Virtual functions in C++ which allow some form of dynamic behaviour are slower
than static function calls because they inherently involve another level of
indirection. Static calls are known at compile time, they can be inlined by
the compiler, they can be optimized in the context in which they're called.
Now, nothing prevents the C++ run-time from trying to do the same thing at
run-time but you can relatively easily see that it'll have to make some other
compromised to do so. Nothing prevents a C++ program from generating C++ code
at run-time, compiling it, and loading it into the current process as a .so.
Now that's a pretty dynamic behaviour but there's again an obvious price. You
can also write self modifying code. At any rate, static languages are capable
of the same dynamic behaviour that dynamic languages are capable of but you
often have to implement that behaviour yourself (or embed an interpreter...).

Fundamentally, a dynamic language can't make the kinds of assumptions a more
static language can make, it can try and determine things at run-time (ala
JIT) but those take time and still have to adapt to the dynamics of the
language. The same line of code "a = b + c" in Python can mean something
completely different every time it's executed so the run-time has to figure
out what the types are an invoke the right code. Now the real problem is that
if you take advantage of that then no one can actually tell what this code is
doing and it is utterly unmaintainable.

To compound the problems facing dynamic languages is the fact that CPUs are
optimized for executing "predictable" code. When your language is dynamic
there are more dependencies in the instruction sequence and things like branch
prediction may become more difficult.

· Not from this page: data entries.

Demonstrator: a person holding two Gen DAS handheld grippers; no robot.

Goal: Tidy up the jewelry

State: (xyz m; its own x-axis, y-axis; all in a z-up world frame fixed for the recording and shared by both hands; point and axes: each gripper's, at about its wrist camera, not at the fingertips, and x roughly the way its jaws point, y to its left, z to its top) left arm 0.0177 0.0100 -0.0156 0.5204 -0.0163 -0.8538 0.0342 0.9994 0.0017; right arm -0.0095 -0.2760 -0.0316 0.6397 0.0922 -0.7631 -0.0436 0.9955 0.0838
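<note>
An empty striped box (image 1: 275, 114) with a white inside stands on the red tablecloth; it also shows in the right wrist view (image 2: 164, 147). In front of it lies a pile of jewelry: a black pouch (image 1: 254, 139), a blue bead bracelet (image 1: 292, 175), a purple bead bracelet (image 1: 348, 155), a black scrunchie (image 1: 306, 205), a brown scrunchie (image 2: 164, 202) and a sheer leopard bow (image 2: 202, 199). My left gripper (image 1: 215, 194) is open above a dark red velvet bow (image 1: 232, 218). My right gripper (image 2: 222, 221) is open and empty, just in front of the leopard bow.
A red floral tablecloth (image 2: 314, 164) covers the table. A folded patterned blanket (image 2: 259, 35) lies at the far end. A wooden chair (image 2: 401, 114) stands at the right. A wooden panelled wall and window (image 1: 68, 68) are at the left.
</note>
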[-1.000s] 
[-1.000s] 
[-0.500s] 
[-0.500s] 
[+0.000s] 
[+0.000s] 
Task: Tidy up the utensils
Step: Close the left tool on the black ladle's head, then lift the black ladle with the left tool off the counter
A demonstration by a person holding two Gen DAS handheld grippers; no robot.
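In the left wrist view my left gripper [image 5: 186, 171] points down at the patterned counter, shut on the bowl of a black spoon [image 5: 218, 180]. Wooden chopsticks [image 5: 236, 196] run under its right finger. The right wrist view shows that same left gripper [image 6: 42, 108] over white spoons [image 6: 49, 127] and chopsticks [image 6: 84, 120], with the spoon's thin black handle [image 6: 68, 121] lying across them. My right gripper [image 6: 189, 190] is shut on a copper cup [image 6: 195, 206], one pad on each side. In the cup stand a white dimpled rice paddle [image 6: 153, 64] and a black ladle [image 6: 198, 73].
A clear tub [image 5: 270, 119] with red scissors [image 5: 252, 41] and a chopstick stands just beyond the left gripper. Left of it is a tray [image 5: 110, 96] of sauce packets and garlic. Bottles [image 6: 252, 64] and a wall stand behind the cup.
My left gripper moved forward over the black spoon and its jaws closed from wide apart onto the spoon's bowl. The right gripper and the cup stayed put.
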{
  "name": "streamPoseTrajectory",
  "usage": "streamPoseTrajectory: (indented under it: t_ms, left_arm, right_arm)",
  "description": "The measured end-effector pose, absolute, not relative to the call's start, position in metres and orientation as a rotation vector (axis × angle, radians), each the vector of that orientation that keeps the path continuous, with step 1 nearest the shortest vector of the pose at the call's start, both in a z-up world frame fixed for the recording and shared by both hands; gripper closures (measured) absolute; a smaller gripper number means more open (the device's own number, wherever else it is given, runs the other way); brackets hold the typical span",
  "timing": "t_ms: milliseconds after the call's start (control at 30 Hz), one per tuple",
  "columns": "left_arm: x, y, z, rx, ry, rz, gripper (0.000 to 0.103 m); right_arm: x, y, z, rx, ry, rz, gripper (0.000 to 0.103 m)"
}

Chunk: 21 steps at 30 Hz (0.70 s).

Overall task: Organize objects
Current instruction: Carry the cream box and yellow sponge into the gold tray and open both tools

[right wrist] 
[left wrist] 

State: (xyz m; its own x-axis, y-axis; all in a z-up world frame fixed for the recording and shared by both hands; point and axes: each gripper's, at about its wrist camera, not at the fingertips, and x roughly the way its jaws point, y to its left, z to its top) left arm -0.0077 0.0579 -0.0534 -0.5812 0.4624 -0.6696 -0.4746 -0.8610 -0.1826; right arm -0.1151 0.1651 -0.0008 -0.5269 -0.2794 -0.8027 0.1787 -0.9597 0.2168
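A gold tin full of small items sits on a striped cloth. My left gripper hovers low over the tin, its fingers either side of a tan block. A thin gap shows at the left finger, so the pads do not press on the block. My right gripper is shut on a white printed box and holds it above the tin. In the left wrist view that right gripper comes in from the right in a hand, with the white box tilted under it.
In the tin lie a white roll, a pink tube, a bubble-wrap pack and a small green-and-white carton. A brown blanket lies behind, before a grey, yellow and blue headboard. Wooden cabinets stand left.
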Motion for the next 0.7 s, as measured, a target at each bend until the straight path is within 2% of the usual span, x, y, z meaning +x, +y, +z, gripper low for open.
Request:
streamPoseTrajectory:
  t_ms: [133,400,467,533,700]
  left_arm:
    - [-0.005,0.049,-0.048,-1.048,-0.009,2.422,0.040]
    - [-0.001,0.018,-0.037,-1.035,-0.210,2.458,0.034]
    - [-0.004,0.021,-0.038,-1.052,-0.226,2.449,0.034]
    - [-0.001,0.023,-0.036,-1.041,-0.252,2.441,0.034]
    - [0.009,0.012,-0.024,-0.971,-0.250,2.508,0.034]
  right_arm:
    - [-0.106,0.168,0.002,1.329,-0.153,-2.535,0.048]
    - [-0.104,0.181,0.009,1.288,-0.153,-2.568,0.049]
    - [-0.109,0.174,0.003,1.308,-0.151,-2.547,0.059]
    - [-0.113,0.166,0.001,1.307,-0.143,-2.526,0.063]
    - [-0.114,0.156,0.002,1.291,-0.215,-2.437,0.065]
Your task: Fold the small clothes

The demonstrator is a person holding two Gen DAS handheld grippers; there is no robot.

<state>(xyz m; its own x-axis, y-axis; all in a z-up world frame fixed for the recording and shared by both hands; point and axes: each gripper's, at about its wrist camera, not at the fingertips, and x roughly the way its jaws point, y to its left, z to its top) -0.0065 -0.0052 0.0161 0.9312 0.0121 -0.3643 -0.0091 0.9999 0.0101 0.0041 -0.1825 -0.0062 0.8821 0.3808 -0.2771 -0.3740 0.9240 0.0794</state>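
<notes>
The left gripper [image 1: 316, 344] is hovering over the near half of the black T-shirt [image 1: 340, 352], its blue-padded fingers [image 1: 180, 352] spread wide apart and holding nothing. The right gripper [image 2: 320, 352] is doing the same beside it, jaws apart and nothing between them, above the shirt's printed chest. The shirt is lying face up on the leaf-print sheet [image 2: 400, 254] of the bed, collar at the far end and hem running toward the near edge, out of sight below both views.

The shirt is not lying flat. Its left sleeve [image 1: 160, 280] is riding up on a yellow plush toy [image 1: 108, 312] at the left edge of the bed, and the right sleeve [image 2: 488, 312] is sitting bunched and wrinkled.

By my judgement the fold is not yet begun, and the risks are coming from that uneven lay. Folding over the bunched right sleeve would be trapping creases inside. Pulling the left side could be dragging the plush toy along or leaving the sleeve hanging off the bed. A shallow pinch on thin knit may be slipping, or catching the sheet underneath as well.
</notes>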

It also doesn't help that some of the
dynamic languages we're discussing have poor locality in memory (that's an
orthogonal issue though, you could give a dynamic language much better control
over memory).

EDIT: One would think it should be possible to design a language which has
both dynamic and static features where if you restrict yourself to the static
portion runs just as fast as any other statically compiled language and still
allows to switch to more dynamic concepts and pay the price when you do that.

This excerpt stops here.